The whole listing should be retyped word for word, apart from the pictures it holds.
** Opening Data segment block **
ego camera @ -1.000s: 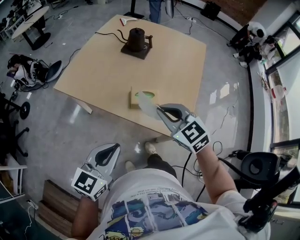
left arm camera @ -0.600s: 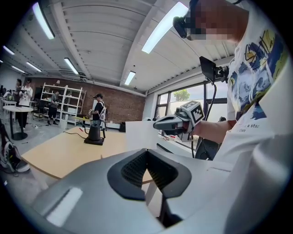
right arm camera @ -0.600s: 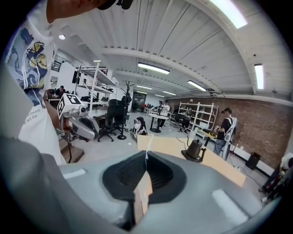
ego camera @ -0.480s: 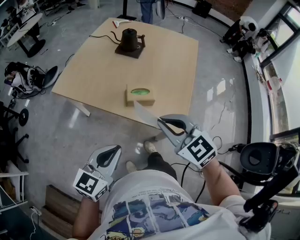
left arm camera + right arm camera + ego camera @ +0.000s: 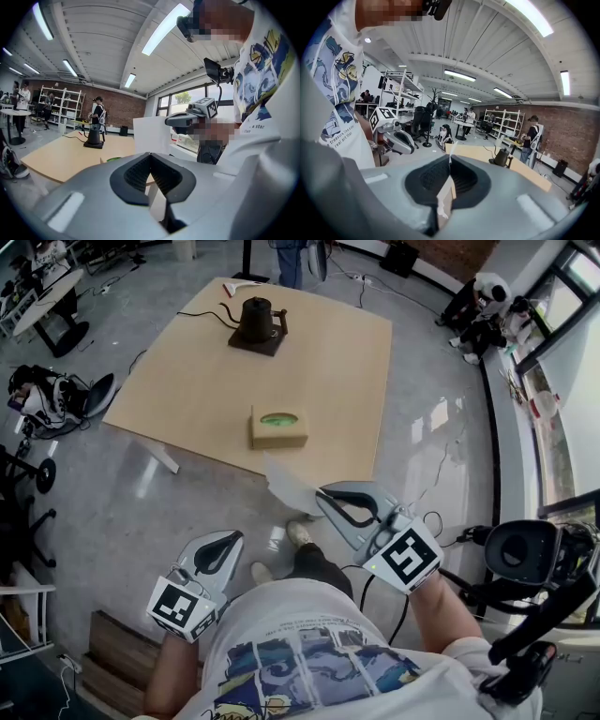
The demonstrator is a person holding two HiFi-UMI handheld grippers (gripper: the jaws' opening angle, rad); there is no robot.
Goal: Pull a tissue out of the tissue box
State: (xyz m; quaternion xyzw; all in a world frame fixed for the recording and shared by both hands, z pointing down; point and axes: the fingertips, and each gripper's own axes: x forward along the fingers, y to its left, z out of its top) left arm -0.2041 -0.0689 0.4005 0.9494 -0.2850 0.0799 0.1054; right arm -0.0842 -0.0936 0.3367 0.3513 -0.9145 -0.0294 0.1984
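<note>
Already grips the tissue (image 5: 291, 486) at frame centre in the right gripper's (image 5: 321, 491) clamped fingers, well clear of the tissue box (image 5: 277, 428) above. Left gripper (image 5: 228, 536) at lower left: fingers closed, empty. Might slip or tear, held only by one edge.

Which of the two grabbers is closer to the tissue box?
Right. The right gripper, holding a tissue, hovers just off the table edge near the tissue box; the left gripper hangs farther back.
</note>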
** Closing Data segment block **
### [Written answer]
ego camera @ -1.000s: 
left arm camera @ -0.600s: 
right arm camera @ -0.600s: 
ego camera @ -0.480s: 
left arm camera + right arm camera + ego camera @ +0.000s: 
The demonstrator is a person holding two HiFi-UMI handheld grippers (gripper: the jaws' opening angle, rad); there is no robot.
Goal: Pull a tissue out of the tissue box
State: (xyz m; quaternion xyzw; all in a world frame fixed for the recording and shared by both hands, z pointing down; point and axes: the fingertips, and each gripper's own axes: x forward along the fingers, y to its left, z out of its top) left arm -0.2041 -0.0689 0.4005 0.9494 -0.2850 0.0799 0.1054; right arm -0.0842 -0.0936 0.3367 0.3513 -0.9145 -0.0294 0.1984
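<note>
Already grips the tissue (image 5: 291, 486) at frame centre in the right gripper's (image 5: 321, 491) clamped fingers, well clear of the tissue box (image 5: 277, 428) above. Left gripper (image 5: 228, 536) at lower left: fingers closed, empty. Might slip or tear, held only by one edge.

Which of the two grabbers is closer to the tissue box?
Right. The right gripper, holding a tissue, hovers just off the table edge near the tissue box; the left gripper hangs farther back.
</note>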

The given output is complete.